§ **Assigned task**: Starting from the first line below, repeat the data exactly through to the last.

§ **Raw data**:
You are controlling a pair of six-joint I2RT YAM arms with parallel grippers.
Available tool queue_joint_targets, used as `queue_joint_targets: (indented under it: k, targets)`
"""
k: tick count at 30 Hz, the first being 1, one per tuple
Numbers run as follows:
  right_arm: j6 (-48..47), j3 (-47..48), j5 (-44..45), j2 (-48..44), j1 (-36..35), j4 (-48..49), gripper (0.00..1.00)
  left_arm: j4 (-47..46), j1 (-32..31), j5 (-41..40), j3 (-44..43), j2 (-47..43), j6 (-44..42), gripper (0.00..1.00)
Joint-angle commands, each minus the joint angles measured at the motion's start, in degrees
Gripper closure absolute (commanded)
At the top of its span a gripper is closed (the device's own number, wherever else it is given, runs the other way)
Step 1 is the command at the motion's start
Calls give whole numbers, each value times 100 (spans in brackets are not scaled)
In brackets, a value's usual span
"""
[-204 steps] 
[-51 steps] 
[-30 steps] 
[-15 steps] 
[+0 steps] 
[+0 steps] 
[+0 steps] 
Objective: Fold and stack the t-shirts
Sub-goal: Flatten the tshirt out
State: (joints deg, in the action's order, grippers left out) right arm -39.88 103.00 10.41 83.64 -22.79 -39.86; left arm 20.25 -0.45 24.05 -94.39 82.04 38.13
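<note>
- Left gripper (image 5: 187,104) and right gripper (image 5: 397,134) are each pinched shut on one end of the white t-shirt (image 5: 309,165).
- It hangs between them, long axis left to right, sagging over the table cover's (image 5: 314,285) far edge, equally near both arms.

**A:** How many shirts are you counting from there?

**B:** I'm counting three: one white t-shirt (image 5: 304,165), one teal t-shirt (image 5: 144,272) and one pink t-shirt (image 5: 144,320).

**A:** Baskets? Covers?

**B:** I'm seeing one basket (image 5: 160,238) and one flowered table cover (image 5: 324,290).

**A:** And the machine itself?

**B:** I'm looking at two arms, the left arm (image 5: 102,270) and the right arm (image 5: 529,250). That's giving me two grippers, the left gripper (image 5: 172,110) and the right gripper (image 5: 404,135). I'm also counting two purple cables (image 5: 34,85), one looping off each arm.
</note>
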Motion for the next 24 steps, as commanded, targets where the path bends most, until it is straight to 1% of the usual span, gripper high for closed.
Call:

§ **Finished task**:
You are controlling a pair of six-joint I2RT YAM arms with parallel grippers.
Available tool queue_joint_targets, used as `queue_joint_targets: (indented under it: k, targets)`
"""
k: tick count at 30 Hz, the first being 1, one per tuple
Numbers run as follows:
  right_arm: j6 (-48..47), j3 (-47..48), j5 (-44..45), j2 (-48..44), j1 (-36..35), j4 (-48..49), gripper (0.00..1.00)
  left_arm: j4 (-47..46), j1 (-32..31), j5 (-41..40), j3 (-44..43), j2 (-47..43), j6 (-44..42), gripper (0.00..1.00)
Joint-angle commands, each minus the joint angles measured at the motion's start, in degrees
Gripper closure absolute (commanded)
At the top of its span a gripper is closed (the device's own number, wherever else it is given, runs the other way)
Step 1 is the command at the motion's start
Calls give whole numbers, each value times 100 (spans in brackets are not scaled)
In brackets, a value's usual span
"""
[-204 steps] 
[-51 steps] 
[-30 steps] 
[-15 steps] 
[+0 steps] 
[+0 steps] 
[+0 steps] 
Objective: Fold and stack the t-shirts
Sub-goal: Flatten the tshirt out
State: (joints deg, in the action's order, grippers left out) right arm -39.88 103.00 10.41 83.64 -22.79 -39.86; left arm 20.25 -0.45 24.05 -94.39 82.04 38.13
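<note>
- Left gripper (image 5: 187,104) and right gripper (image 5: 397,134) are each pinched shut on one end of the white t-shirt (image 5: 309,165).
- It hangs between them, long axis left to right, sagging over the table cover's (image 5: 314,285) far edge, equally near both arms.

**A:** How many shirts are you counting from there?

**B:** I'm counting three: one white t-shirt (image 5: 304,165), one teal t-shirt (image 5: 144,272) and one pink t-shirt (image 5: 144,320).

**A:** Baskets? Covers?

**B:** I'm seeing one basket (image 5: 160,238) and one flowered table cover (image 5: 324,290).

**A:** And the machine itself?

**B:** I'm looking at two arms, the left arm (image 5: 102,270) and the right arm (image 5: 529,250). That's giving me two grippers, the left gripper (image 5: 172,110) and the right gripper (image 5: 404,135). I'm also counting two purple cables (image 5: 34,85), one looping off each arm.
</note>
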Motion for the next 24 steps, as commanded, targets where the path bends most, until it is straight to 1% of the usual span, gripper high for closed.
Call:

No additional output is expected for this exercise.